These entries are to be retyped in full, word for word.
┌─ Dataset
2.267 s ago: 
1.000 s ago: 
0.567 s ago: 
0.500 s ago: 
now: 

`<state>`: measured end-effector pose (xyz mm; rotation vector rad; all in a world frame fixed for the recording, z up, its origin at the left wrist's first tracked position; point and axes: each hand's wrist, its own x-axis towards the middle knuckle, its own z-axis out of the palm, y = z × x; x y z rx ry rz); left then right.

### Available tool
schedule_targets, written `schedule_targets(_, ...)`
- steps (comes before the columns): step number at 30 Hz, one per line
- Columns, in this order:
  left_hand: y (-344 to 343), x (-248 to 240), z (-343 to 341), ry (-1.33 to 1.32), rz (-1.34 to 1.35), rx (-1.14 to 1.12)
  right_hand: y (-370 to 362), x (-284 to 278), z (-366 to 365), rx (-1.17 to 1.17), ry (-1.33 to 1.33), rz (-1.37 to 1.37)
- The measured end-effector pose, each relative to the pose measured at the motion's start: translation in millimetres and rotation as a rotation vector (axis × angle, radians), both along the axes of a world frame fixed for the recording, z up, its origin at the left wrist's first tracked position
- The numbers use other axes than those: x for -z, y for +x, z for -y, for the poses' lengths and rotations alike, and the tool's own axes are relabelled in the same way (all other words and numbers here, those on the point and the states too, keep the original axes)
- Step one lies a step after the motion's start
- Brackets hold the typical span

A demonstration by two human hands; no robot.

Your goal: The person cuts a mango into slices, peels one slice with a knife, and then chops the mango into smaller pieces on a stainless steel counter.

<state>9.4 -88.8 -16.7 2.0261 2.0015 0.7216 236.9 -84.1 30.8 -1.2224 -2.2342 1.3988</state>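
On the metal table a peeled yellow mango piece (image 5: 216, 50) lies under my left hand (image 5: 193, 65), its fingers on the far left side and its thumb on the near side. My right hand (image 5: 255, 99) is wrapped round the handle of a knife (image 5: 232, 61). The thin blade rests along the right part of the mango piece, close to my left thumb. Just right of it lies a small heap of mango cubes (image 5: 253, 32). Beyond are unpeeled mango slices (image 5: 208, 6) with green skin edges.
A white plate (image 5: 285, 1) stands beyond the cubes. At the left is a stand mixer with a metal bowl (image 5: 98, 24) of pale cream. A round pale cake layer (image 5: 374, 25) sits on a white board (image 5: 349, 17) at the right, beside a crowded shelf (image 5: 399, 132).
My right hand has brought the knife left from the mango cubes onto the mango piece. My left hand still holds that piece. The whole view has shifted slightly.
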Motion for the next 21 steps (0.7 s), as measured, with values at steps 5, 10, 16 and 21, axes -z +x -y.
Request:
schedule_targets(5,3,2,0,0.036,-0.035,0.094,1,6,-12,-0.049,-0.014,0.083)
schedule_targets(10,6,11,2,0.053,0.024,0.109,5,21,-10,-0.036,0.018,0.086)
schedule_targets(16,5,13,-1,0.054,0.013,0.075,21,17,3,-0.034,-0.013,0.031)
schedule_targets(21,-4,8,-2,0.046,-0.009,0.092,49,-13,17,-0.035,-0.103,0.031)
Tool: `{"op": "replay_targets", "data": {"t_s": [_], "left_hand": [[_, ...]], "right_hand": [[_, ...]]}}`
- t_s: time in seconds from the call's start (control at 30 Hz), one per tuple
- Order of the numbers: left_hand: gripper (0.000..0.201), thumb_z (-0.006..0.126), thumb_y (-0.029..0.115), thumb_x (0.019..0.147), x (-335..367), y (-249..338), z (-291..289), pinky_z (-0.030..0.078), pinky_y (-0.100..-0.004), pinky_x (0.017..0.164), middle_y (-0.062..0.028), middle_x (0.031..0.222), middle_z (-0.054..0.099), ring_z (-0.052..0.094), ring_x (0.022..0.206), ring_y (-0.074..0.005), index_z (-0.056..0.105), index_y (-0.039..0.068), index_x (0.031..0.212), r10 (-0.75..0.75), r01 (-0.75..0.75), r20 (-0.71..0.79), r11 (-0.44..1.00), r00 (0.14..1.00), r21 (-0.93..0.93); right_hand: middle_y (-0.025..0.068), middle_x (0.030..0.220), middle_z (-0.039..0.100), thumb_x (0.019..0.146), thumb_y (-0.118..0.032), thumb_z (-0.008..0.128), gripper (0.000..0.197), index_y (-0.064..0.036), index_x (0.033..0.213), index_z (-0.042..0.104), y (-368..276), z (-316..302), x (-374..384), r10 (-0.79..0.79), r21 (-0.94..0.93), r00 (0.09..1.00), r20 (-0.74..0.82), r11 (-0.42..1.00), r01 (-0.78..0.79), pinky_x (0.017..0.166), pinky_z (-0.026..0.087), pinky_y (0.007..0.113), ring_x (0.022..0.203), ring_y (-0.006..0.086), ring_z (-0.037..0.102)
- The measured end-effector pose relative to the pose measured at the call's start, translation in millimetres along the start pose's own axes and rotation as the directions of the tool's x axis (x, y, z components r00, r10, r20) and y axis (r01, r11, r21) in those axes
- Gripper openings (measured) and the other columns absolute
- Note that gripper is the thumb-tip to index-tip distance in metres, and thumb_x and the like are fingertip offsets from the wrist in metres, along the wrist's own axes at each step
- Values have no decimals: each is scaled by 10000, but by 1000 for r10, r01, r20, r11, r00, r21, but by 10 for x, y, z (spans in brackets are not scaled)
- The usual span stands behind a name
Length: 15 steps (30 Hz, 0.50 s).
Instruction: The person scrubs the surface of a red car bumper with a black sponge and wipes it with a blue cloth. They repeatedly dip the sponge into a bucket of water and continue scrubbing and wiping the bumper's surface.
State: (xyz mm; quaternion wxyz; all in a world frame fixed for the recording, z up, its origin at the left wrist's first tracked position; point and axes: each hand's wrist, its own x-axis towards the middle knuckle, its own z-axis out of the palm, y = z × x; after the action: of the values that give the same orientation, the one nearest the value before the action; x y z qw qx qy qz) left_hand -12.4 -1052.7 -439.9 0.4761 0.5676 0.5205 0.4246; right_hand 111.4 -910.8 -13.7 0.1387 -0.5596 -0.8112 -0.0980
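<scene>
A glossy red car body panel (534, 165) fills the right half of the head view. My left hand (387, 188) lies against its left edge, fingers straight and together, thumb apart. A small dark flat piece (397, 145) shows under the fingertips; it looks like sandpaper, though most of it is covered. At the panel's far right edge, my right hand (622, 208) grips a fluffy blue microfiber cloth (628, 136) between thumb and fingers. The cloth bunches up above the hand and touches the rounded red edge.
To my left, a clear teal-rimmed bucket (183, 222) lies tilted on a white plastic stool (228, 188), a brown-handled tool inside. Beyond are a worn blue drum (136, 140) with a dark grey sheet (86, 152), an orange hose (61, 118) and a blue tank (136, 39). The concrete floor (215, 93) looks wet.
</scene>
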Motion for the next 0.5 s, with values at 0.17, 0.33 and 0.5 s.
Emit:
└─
__Exercise result__
2.267 s ago: 
1.000 s ago: 
0.567 s ago: 
0.500 s ago: 
now: 

`<state>`: measured end-effector pose (xyz mm; rotation vector rad; all in a world frame fixed for the recording, z up, its origin at the left wrist's first tracked position; point and axes: each hand's wrist, its own x-axis towards the middle knuckle, its own z-axis out of the palm, y = z × x; x y z rx ry rz); left then right.

### Available tool
schedule_targets, written `schedule_targets(_, ...)`
- steps (comes before the columns): step number at 30 Hz, one per line
- Columns, in this order:
  left_hand: y (-344 to 343), x (-248 to 240), z (-343 to 341), ry (-1.33 to 1.32), rz (-1.34 to 1.35), rx (-1.14 to 1.12)
  right_hand: y (-370 to 362), x (-284 to 278), z (-366 to 365), rx (-1.17 to 1.17), ry (-1.33 to 1.33), rz (-1.37 to 1.37)
- The measured end-effector pose, each relative to the pose measured at the motion's start: translation in millimetres and rotation as a rotation vector (axis × angle, radians), both along the axes of a world frame fixed for the recording, z up, its origin at the left wrist's first tracked position
- The numbers use other axes than those: x for -z, y for +x, z for -y, for the poses' lengths and rotations alike, and the tool's own axes are relabelled in the same way (all other words and numbers here, those on the point and the states too, keep the original axes)
- Step one lies a step after the motion's start
- Brackets hold the typical span

A demonstration by two human hands; no robot.

Your goal: The person cuts a mango into slices, peels one slice with a knife, and then chops the mango into smaller pieces on a stainless steel counter.

<state>9.4 -88.8 -16.7 2.0261 2.0015 0.7216 236.9 -84.1 30.8 -1.2224 -2.2342 1.3988</state>
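On the metal table a peeled yellow mango piece (image 5: 216, 50) lies under my left hand (image 5: 193, 65), its fingers on the far left side and its thumb on the near side. My right hand (image 5: 255, 99) is wrapped round the handle of a knife (image 5: 232, 61). The thin blade rests along the right part of the mango piece, close to my left thumb. Just right of it lies a small heap of mango cubes (image 5: 253, 32). Beyond are unpeeled mango slices (image 5: 208, 6) with green skin edges.
A white plate (image 5: 285, 1) stands beyond the cubes. At the left is a stand mixer with a metal bowl (image 5: 98, 24) of pale cream. A round pale cake layer (image 5: 374, 25) sits on a white board (image 5: 349, 17) at the right, beside a crowded shelf (image 5: 399, 132).
My right hand has brought the knife left from the mango cubes onto the mango piece. My left hand still holds that piece. The whole view has shifted slightly.
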Motion for the next 21 steps (0.7 s), as measured, with values at steps 5, 10, 16 and 21, axes -z +x -y.
Request:
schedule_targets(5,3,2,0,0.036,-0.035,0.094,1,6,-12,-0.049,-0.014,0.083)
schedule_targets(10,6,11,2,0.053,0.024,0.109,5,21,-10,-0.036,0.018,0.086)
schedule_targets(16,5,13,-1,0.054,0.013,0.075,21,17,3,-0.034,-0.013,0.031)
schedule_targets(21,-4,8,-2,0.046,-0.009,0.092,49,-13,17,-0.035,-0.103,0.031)
Tool: `{"op": "replay_targets", "data": {"t_s": [_], "left_hand": [[_, ...]], "right_hand": [[_, ...]]}}`
- t_s: time in seconds from the call's start (control at 30 Hz), one per tuple
- Order of the numbers: left_hand: gripper (0.000..0.201), thumb_z (-0.006..0.126), thumb_y (-0.029..0.115), thumb_x (0.019..0.147), x (-335..367), y (-249..338), z (-291..289), pinky_z (-0.030..0.078), pinky_y (-0.100..-0.004), pinky_x (0.017..0.164), middle_y (-0.062..0.028), middle_x (0.031..0.222), middle_z (-0.054..0.099), ring_z (-0.052..0.094), ring_x (0.022..0.206), ring_y (-0.074..0.005), index_z (-0.056..0.105), index_y (-0.039..0.068), index_x (0.031..0.212), r10 (-0.75..0.75), r01 (-0.75..0.75), r20 (-0.71..0.79), r11 (-0.44..1.00), r00 (0.14..1.00), r21 (-0.93..0.93); right_hand: middle_y (-0.025..0.068), middle_x (0.030..0.220), middle_z (-0.039..0.100), thumb_x (0.019..0.146), thumb_y (-0.118..0.032), thumb_z (-0.008..0.128), gripper (0.000..0.197), index_y (-0.064..0.036), index_x (0.033..0.213), index_z (-0.042..0.104), y (-368..276), z (-316..302), x (-374..384), r10 (-0.79..0.79), r21 (-0.94..0.93), r00 (0.09..1.00), r20 (-0.74..0.82), r11 (-0.42..1.00), r01 (-0.78..0.79), pinky_x (0.017..0.166), pinky_z (-0.026..0.087), pinky_y (0.007..0.113), ring_x (0.022..0.203), ring_y (-0.006..0.086), ring_z (-0.037..0.102)
- The measured end-effector pose relative to the pose measured at the call's start, translation in millimetres along the start pose's own axes and rotation as the directions of the tool's x axis (x, y, z components r00, r10, r20) and y axis (r01, r11, r21) in those axes
- Gripper openings (measured) and the other columns absolute
- Note that gripper is the thumb-tip to index-tip distance in metres, and thumb_x and the like are fingertip offsets from the wrist in metres, along the wrist's own axes at each step
- Values have no decimals: each is scaled by 10000, but by 1000 for r10, r01, r20, r11, r00, r21, but by 10 for x, y, z (spans in brackets are not scaled)
- The usual span stands behind a name
Length: 15 steps (30 Hz, 0.50 s).
Instruction: The person scrubs the surface of a red car bumper with a black sponge and wipes it with a blue cloth. They repeatedly dip the sponge into a bucket of water and continue scrubbing and wiping the bumper's surface.
State: (xyz mm; quaternion wxyz; all in a world frame fixed for the recording, z up, its origin at the left wrist's first tracked position; point and axes: each hand's wrist, its own x-axis towards the middle knuckle, its own z-axis out of the palm, y = z × x; after the action: of the values that give the same orientation, the one nearest the value before the action; x y z qw qx qy qz) left_hand -12.4 -1052.7 -439.9 0.4761 0.5676 0.5205 0.4246; right_hand 111.4 -910.8 -13.7 0.1387 -0.5596 -0.8112 -0.0980
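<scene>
A glossy red car body panel (534, 165) fills the right half of the head view. My left hand (387, 188) lies against its left edge, fingers straight and together, thumb apart. A small dark flat piece (397, 145) shows under the fingertips; it looks like sandpaper, though most of it is covered. At the panel's far right edge, my right hand (622, 208) grips a fluffy blue microfiber cloth (628, 136) between thumb and fingers. The cloth bunches up above the hand and touches the rounded red edge.
To my left, a clear teal-rimmed bucket (183, 222) lies tilted on a white plastic stool (228, 188), a brown-handled tool inside. Beyond are a worn blue drum (136, 140) with a dark grey sheet (86, 152), an orange hose (61, 118) and a blue tank (136, 39). The concrete floor (215, 93) looks wet.
</scene>
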Motion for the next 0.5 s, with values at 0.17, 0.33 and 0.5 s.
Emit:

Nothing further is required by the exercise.